Securities regulators propose to reduce regulatory burden for investment fund issuers



On September 12, 2019, the Canadian Securities Administrators (CSA) published for comment CSA Notice and Request for Comment – Reducing Regulatory Burden for Investment Fund Issuers – Phase 2, Stage 1 (Proposed Amendments), a sweeping set of reform proposals aimed at reducing the regulatory burden for investment fund issuers.

The Proposed Amendments come as part of a broader undertaking by the CSA to reduce regulatory red tape for both investment fund and non-investment fund reporting issuers. The Proposed Amendments follow from Phase 1 of the project, where the CSA undertook a comprehensive review of the existing investment fund disclosure regime, as well as consultation with industry stakeholders, which resulted in several areas of focus for the development of these proposals.

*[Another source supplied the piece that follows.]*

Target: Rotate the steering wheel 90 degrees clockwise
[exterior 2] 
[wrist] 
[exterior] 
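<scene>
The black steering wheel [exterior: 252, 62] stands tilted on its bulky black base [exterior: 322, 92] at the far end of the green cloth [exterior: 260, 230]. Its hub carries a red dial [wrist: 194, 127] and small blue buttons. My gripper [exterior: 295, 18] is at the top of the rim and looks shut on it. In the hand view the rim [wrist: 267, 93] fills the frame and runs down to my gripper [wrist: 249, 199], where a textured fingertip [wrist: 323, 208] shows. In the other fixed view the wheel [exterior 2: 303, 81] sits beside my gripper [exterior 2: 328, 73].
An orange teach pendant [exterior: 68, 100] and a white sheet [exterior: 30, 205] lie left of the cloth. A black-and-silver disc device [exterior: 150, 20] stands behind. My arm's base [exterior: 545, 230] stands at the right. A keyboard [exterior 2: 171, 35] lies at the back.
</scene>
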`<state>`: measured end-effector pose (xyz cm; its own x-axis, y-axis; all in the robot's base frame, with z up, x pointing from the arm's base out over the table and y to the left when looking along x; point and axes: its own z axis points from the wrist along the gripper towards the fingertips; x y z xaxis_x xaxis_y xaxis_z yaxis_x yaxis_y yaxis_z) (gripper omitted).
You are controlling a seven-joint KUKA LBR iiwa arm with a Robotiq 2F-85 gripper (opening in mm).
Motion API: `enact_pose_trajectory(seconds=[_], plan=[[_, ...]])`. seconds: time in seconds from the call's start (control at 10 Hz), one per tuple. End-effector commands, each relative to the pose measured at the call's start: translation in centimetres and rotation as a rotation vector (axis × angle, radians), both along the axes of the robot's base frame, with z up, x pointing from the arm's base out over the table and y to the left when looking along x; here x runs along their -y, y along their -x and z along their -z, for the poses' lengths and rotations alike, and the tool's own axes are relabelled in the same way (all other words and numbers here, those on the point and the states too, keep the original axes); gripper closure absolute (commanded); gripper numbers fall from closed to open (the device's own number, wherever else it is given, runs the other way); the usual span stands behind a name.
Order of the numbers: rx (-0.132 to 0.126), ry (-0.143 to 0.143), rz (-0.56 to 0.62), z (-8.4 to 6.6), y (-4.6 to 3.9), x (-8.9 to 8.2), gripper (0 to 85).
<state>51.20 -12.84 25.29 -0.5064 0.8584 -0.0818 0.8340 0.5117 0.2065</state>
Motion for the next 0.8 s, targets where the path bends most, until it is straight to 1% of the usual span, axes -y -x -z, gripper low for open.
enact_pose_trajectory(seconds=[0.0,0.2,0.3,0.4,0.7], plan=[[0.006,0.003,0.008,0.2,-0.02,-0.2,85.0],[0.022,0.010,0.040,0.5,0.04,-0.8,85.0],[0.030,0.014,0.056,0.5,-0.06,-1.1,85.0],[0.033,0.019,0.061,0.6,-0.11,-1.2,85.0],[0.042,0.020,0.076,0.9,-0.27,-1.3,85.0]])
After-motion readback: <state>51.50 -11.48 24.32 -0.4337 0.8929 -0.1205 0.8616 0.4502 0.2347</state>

The Proposed Amendments are the first stage of Phase 2 of the project, and the CSA has indicated that in subsequent stages of Phase 2, it will consider additional amendments in the areas of continuous disclosure, securityholder meetings and circulars, notice requirements, the prospectus regime and methods of investor communication.

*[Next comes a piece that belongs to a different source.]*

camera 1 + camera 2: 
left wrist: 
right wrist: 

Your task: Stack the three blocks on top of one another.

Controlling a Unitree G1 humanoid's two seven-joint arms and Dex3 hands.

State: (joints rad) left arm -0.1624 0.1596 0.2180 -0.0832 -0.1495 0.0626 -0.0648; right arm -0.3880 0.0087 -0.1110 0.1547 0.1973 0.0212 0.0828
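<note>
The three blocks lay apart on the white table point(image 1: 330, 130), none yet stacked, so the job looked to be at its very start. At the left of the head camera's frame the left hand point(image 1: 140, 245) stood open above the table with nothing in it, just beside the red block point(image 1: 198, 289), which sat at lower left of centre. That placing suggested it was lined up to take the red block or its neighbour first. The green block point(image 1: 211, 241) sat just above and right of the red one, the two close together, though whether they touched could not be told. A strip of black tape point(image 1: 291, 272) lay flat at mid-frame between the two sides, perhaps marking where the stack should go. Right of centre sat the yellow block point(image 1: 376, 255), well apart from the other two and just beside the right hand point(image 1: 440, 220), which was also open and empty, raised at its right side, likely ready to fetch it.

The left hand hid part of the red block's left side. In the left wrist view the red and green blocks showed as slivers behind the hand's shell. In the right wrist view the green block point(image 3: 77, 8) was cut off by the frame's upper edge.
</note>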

The Proposed Amendments are primarily targeted at investment funds that are reporting issuers (Reporting Issuer Funds), but also contain relief for investment funds that are not reporting issuers (Private Funds) and transactions in managed accounts. In sum, the Proposed Amendments seek to eliminate certain duplicative filing requirements, leverage web-based technology to provide disclosure to investors, codify frequently granted exemptive relief and repeal certain requirements for regulatory approval.

The comment period will remain open for 90 days and closes on December 11, 2019.  

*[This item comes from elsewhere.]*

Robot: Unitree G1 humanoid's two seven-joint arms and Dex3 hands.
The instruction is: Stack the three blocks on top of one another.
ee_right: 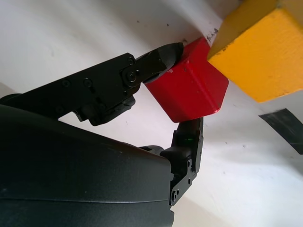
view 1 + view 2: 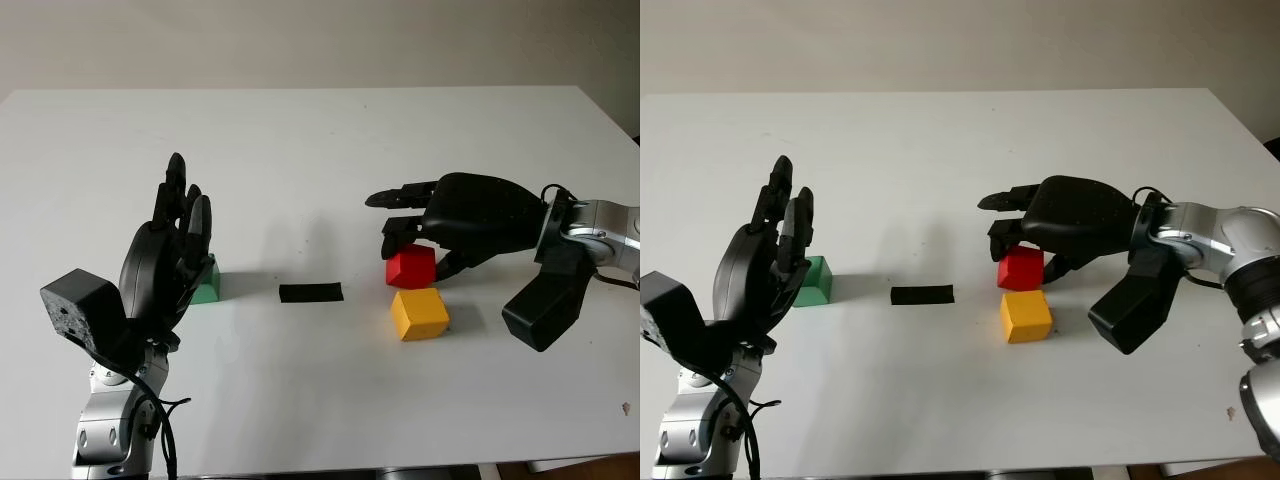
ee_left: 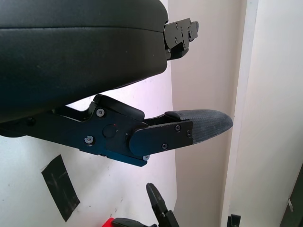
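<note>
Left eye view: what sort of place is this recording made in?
Probably a lab or test bench, not a home: a plain white table against a bare wall, holding just coloured blocks, red, yellow and green, and a black tape strip like a placement marker.

White table [image 2: 300, 130]: a plain matte top spread across nearly the whole scene, its far edge running straight along 12 o'clock and its right-hand corner cut off toward 2 o'clock. A few faint dark specks marked the surface.

Black tape strip [image 2: 311, 293]: one short rectangular piece lay flat on the table near the centre of the scene, slightly toward 6 o'clock, with its long side running from 9 to 3 o'clock.

Wall [image 2: 320, 40]: a pale, unmarked surface stood behind the table at 12 o'clock.
</note>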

The CSA organized the Proposed Amendments into eight workstreams, which have been summarized here:

Workstream One: Consolidating the Simplified Prospectus and Annual Information Form

Currently, reporting issuer mutual funds in continuous distribution are required to file a Simplified Prospectus and Annual Information Form (AIF) annually. The CSA proposes to repeal the requirement to file an AIF and propose a revised form of Simplified Prospectus that consolidates the two forms, removes overlapping disclosure between the two forms and eliminates disclosure that is available in other regulatory documents. This will more closely align disclosure requirements for conventional mutual funds and exchange-traded funds, and has the potential to significantly reduce the time and cost associated with producing this disclosure by investment fund managers.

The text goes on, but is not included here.